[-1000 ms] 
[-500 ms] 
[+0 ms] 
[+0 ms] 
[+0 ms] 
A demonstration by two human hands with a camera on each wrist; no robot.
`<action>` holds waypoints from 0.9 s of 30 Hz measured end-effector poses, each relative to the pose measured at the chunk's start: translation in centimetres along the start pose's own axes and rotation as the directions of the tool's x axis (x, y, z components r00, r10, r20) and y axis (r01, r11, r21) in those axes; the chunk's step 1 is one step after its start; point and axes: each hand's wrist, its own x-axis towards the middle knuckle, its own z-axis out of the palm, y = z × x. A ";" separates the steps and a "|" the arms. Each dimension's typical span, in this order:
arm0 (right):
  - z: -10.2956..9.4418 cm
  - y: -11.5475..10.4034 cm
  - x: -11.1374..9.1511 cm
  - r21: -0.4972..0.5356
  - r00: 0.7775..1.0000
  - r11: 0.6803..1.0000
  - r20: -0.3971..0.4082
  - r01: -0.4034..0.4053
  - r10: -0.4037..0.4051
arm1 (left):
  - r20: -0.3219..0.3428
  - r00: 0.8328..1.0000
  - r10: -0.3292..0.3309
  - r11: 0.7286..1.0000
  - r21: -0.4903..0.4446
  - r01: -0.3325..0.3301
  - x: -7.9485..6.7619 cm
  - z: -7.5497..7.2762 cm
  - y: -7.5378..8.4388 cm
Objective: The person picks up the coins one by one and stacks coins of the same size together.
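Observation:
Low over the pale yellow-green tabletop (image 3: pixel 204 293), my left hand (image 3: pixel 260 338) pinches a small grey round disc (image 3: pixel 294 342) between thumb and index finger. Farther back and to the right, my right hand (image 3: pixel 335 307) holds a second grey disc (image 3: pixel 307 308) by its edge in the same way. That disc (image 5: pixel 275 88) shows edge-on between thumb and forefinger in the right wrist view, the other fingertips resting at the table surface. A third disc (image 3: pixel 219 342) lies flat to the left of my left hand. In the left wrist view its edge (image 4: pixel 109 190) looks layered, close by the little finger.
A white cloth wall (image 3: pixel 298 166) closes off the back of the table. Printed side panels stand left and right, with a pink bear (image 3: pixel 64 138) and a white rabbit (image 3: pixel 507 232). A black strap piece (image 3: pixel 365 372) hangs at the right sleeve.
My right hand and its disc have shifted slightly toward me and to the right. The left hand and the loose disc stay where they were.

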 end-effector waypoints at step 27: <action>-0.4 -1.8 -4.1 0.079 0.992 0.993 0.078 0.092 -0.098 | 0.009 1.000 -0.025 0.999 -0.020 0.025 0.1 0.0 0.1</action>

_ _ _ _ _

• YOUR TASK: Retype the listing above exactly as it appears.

• RESPONSE AREA:
[-1000 ms] 
[-500 ms] 
[+0 ms] 
[+0 ms] 
[+0 ms] 
A demonstration by two human hands with a camera on each wrist; no robot.
`<action>` holds waypoints from 0.9 s of 30 Hz measured end-effector poses, each relative to the pose measured at the chunk's start: translation in centimetres along the start pose's own axes and rotation as the directions of the tool's x axis (x, y, z components r00, r10, r20) and y axis (r01, r11, r21) in those axes; the chunk's step 1 is one step after its start; point and axes: each hand's wrist, its own x-axis towards the middle knuckle, its own z-axis out of the palm, y = z × x. A ";" separates the steps and a "|" the arms. Each dimension's typical span, in this order:
arm0 (right):
  - z: -10.2956..9.4418 cm
  - y: -11.5475..10.4034 cm
  - x: -11.1374..9.1511 cm
  - r21: -0.4972..0.5356
  - r00: 0.7775..1.0000
  - r11: 0.6803..1.0000
  - r20: -0.3971..0.4082
  - r01: -0.4034..0.4053
  - r10: -0.4037..0.4051
arm1 (left):
  - r20: -0.3219..0.3428
  - r00: 0.8328..1.0000
  - r10: -0.3292..0.3309
  - r11: 0.7286..1.0000
  - r21: -0.4903..0.4446
  - r01: -0.3325..0.3301
  - x: -7.9485..6.7619 cm
  - z: -7.5497..7.2762 cm
  - y: -7.5378..8.4388 cm
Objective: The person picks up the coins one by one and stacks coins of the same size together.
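Observation:
Low over the pale yellow-green tabletop (image 3: pixel 204 293), my left hand (image 3: pixel 260 338) pinches a small grey round disc (image 3: pixel 294 342) between thumb and index finger. Farther back and to the right, my right hand (image 3: pixel 335 307) holds a second grey disc (image 3: pixel 307 308) by its edge in the same way. That disc (image 5: pixel 275 88) shows edge-on between thumb and forefinger in the right wrist view, the other fingertips resting at the table surface. A third disc (image 3: pixel 219 342) lies flat to the left of my left hand. In the left wrist view its edge (image 4: pixel 109 190) looks layered, close by the little finger.
A white cloth wall (image 3: pixel 298 166) closes off the back of the table. Printed side panels stand left and right, with a pink bear (image 3: pixel 64 138) and a white rabbit (image 3: pixel 507 232). A black strap piece (image 3: pixel 365 372) hangs at the right sleeve.
My right hand and its disc have shifted slightly toward me and to the right. The left hand and the loose disc stay where they were.
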
 end-effector waypoints at step 27: <action>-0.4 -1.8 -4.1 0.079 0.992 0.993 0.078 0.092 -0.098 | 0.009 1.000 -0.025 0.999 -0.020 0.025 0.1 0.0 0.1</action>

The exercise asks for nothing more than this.